Task directions: Every line in the data below from the one containing "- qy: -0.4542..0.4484" down to the one containing "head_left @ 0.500", both included, must be retyped exactly; no other line is to appear.
━━ Working data ━━
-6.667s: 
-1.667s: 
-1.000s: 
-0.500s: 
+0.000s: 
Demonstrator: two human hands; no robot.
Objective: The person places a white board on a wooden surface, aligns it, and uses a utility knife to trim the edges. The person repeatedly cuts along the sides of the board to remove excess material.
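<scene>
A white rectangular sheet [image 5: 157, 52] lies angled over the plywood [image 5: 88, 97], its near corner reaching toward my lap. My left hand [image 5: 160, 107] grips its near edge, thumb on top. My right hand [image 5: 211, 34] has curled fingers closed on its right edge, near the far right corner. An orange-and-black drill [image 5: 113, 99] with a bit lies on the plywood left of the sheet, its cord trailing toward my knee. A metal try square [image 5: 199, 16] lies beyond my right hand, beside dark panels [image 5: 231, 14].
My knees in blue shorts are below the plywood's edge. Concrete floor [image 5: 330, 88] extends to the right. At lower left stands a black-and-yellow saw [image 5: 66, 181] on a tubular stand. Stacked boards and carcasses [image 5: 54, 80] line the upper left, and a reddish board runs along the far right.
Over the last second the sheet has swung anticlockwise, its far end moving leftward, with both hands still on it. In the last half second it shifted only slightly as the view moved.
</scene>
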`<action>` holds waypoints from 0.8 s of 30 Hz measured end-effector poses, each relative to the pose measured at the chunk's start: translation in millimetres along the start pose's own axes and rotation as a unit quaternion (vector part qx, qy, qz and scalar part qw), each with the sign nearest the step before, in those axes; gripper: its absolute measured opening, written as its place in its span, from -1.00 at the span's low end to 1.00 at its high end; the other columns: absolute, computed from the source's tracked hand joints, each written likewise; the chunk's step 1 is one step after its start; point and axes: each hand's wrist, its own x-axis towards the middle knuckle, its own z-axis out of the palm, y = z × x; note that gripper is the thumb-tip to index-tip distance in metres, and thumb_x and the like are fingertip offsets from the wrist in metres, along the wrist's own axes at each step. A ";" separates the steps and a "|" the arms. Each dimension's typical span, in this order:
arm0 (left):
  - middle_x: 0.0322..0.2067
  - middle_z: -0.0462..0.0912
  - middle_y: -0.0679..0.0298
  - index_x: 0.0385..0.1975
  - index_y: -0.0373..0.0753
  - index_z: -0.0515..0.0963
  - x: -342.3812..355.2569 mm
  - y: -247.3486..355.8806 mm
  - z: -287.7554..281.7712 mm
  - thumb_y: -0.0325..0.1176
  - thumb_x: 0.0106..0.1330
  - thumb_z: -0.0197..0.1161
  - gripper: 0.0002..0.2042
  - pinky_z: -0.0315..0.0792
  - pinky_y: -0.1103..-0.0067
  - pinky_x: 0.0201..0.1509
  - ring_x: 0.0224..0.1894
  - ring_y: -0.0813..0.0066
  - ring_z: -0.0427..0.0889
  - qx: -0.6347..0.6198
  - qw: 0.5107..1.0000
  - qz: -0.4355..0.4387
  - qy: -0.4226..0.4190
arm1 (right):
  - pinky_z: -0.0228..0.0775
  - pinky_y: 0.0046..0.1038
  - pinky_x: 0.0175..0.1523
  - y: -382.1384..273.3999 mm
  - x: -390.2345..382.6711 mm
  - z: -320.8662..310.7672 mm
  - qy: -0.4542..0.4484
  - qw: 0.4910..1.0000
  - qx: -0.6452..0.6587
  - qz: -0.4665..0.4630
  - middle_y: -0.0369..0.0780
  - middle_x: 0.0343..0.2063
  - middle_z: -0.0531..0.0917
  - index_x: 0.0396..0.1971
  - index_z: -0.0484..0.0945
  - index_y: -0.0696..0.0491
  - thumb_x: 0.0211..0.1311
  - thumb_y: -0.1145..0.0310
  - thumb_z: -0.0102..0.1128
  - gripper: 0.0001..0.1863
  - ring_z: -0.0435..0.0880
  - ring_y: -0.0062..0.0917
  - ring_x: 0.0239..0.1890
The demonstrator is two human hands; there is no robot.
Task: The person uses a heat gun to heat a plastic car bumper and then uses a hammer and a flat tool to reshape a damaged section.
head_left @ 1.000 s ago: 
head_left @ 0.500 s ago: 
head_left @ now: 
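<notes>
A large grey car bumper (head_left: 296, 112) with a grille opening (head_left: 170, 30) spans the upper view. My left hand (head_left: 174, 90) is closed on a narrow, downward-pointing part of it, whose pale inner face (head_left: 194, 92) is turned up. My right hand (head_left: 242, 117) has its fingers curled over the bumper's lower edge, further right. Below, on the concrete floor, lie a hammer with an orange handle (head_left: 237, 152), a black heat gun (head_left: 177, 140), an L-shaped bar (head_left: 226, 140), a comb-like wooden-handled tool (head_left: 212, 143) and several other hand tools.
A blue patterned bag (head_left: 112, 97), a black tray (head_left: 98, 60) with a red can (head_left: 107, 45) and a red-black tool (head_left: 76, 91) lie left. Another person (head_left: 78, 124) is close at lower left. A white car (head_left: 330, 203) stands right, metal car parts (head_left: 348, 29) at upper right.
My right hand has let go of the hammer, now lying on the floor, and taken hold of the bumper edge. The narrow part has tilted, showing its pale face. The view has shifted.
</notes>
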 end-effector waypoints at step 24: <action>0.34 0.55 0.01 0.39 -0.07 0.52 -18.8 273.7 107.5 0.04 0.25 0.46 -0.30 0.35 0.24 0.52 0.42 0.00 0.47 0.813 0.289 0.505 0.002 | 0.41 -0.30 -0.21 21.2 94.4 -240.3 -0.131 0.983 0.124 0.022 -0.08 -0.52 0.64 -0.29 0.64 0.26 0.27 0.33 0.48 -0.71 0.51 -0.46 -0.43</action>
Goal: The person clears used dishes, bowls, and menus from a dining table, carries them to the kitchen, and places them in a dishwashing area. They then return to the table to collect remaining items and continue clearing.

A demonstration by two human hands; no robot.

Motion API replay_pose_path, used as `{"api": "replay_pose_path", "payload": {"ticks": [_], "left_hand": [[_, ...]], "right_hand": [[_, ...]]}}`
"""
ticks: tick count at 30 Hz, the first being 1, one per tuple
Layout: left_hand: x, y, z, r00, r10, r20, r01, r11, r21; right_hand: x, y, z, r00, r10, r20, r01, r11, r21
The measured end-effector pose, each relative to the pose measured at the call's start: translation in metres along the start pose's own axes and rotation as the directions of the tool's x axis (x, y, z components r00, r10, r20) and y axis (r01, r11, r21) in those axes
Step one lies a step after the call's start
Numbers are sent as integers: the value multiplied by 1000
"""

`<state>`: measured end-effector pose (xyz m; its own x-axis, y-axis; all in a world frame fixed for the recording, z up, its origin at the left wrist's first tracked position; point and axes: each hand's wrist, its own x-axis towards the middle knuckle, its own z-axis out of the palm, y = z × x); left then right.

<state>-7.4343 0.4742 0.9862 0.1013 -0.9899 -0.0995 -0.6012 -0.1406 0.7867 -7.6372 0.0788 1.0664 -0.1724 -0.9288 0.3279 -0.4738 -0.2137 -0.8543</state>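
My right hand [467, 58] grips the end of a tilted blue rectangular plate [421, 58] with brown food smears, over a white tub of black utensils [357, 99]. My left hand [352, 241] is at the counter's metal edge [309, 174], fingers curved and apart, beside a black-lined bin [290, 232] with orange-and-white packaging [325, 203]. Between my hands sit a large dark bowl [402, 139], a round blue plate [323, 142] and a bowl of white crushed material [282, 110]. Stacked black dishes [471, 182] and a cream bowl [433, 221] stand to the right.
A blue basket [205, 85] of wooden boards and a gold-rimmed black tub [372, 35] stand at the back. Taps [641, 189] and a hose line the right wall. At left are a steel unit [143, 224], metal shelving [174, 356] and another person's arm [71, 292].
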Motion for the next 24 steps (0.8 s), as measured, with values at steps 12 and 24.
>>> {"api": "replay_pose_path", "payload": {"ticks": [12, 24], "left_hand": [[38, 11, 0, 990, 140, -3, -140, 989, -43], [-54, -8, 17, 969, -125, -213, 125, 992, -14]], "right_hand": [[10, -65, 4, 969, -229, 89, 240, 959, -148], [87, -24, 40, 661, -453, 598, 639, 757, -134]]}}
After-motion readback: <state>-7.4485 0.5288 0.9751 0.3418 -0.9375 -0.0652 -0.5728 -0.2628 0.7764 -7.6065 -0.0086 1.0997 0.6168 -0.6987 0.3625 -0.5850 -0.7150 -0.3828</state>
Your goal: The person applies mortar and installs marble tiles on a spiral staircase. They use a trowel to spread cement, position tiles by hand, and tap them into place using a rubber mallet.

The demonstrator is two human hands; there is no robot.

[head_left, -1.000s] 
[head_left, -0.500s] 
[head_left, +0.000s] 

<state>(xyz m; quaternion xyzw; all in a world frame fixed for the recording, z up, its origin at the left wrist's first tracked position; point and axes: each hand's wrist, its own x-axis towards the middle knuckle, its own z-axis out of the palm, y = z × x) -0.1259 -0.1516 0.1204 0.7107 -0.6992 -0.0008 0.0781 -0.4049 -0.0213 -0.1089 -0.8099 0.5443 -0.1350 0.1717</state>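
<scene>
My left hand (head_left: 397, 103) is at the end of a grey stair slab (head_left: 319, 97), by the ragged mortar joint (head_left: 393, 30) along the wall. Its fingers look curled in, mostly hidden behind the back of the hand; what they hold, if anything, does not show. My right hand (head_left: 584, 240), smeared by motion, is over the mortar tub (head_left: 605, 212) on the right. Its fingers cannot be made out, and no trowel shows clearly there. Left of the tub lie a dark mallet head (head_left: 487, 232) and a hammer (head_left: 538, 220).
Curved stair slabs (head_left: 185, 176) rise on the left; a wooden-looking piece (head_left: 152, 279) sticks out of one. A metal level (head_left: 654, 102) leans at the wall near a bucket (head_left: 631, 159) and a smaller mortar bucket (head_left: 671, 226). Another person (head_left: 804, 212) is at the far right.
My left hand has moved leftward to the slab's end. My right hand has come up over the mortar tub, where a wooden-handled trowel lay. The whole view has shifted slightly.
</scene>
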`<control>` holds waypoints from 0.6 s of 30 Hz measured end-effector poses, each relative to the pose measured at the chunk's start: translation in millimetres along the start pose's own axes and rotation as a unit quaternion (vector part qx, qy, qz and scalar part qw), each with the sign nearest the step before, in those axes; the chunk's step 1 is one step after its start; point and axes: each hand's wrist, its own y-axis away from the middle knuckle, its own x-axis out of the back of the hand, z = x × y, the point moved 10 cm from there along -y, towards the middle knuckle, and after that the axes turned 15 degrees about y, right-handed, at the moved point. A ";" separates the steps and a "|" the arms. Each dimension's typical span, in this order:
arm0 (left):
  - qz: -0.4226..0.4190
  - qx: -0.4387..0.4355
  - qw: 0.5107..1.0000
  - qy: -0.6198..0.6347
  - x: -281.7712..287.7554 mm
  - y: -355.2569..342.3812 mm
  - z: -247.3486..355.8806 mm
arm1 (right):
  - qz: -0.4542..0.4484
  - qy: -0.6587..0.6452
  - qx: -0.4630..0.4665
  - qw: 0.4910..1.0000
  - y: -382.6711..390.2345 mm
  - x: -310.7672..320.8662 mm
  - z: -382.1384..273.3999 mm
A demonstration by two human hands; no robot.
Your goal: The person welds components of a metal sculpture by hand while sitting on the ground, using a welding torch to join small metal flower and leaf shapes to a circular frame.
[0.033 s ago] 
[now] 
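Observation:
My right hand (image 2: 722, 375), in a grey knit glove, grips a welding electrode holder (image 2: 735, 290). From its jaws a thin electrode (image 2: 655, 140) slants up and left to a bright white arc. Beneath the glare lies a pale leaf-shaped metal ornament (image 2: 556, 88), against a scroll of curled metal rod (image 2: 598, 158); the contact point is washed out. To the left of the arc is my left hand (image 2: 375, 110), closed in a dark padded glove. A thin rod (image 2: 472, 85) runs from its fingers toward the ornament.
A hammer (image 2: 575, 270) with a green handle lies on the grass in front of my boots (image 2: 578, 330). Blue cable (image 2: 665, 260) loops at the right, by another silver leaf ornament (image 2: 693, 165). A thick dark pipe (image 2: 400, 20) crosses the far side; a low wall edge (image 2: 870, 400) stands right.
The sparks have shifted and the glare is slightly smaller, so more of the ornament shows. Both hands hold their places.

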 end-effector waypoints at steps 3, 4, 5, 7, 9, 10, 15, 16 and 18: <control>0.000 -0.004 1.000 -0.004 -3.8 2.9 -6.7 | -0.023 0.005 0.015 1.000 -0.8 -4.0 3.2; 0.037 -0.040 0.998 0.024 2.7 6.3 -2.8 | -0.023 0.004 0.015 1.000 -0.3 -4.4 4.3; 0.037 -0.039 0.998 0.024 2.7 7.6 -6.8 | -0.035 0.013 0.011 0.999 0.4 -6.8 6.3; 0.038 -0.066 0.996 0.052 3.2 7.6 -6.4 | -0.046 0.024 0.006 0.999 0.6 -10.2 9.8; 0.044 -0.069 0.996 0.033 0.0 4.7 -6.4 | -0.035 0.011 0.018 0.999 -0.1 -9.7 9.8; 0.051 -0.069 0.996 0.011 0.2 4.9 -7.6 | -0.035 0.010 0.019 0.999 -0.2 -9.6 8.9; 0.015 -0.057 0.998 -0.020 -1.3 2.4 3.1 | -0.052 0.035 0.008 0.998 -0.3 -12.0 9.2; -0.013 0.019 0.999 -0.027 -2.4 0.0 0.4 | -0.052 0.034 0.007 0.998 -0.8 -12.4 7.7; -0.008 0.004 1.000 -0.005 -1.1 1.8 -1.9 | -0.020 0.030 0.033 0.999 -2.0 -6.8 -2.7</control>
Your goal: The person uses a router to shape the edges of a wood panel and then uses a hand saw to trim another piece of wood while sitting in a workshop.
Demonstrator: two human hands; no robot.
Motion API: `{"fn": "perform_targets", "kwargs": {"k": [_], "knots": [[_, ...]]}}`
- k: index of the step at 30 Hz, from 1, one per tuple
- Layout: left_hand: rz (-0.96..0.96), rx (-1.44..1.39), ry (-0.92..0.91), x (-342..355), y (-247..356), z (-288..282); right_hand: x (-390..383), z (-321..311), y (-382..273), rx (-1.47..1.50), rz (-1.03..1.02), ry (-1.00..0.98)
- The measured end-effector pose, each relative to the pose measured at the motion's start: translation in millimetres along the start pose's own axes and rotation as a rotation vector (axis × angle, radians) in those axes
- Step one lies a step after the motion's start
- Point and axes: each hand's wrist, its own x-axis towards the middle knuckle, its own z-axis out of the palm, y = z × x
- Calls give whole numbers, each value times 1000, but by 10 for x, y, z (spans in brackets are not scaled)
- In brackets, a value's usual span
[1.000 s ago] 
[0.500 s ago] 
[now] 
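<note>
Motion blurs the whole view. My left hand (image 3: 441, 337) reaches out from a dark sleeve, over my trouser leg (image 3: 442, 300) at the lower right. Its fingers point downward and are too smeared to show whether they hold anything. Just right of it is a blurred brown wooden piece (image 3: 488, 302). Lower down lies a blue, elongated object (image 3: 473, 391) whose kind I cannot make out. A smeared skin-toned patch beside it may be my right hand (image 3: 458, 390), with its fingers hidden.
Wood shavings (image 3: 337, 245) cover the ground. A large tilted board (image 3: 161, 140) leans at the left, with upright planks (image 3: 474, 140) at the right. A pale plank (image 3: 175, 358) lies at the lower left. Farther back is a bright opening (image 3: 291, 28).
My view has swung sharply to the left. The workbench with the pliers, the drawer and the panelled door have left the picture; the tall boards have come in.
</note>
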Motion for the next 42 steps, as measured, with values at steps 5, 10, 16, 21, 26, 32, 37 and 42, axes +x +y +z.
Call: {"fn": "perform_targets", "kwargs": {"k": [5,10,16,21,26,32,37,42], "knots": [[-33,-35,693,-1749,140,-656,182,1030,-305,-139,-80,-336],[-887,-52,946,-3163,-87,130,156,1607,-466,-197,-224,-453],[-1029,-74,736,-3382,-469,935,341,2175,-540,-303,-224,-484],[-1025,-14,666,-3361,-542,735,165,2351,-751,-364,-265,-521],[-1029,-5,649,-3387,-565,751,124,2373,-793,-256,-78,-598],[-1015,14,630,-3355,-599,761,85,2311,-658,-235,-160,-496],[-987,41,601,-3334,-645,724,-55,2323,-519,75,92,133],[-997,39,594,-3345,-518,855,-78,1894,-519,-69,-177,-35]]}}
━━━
Exercise result:
  - qy: -0.4542..0.4484
  - qw: 0.4910..1.0000
  - qx: -0.6452..0.6587
  - qz: -0.4665..0.4630
  - middle_y: -0.0369..0.0780
  - middle_x: 0.0343..0.2063
  - middle_z: -0.0531..0.0917
  - index_x: 0.0396..0.1971
  - index_z: -0.0484..0.0945
  - index_y: -0.0696..0.0491
  - thumb_x: 0.0211..0.1311
  - thumb_y: -0.1145..0.0310
  - thumb_z: -0.0102..0.1128
  - gripper: 0.0001..0.1863
  - ring_z: -0.0435..0.0880
  - ring_y: -0.0062..0.0917
  - ring_x: 0.0239..0.1890
The demonstrator is two human hands; there is no robot.
Task: The person uses a heat gun to heat a plastic car bumper and then uses a hammer and a flat tool to reshape a damaged section.
head_left @ 1.000 s ago: 
head_left @ 0.500 s ago: 

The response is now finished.